Required work: Show every line in the material below in which the string "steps" appears.

**** Dataset excerpt ****

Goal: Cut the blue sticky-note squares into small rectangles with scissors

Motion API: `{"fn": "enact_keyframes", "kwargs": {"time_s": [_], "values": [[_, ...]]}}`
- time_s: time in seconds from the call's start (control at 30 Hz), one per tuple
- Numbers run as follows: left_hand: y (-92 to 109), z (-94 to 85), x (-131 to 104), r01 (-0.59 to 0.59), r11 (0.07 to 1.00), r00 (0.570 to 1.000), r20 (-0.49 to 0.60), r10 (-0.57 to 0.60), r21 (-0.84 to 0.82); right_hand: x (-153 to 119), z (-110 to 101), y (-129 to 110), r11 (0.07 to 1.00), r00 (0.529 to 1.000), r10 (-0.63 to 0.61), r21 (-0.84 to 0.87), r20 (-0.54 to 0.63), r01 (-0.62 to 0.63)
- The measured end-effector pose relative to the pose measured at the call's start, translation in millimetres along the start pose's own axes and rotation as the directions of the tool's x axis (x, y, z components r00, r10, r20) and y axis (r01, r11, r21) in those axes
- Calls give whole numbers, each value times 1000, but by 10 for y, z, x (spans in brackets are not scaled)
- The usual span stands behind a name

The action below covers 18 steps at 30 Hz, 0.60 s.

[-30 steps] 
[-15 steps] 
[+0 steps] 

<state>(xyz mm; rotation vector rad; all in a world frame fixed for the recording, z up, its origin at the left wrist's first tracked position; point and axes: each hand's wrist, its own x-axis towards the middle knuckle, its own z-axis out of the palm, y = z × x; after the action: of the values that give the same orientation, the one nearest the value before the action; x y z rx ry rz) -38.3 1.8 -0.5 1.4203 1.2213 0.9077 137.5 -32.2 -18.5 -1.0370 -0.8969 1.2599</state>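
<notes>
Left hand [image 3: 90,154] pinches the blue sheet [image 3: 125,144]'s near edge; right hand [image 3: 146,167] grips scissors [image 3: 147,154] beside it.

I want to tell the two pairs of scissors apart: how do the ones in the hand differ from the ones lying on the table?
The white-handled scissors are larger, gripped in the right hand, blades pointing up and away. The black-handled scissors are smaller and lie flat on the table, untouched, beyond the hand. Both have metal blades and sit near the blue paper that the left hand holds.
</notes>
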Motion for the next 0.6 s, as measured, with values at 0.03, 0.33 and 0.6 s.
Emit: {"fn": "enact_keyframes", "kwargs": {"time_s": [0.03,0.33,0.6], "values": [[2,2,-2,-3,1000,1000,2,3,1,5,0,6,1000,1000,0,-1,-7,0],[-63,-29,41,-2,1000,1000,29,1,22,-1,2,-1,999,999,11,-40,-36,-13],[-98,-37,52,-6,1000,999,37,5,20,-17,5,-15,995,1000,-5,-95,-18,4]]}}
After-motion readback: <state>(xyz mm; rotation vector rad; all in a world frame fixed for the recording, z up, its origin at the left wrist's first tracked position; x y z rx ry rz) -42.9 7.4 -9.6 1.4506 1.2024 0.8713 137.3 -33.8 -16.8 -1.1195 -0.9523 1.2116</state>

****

Result of this exercise:
The action below covers 18 steps at 30 Hz, 0.60 s.
[-30 steps] 
[-15 steps] 
[+0 steps] 

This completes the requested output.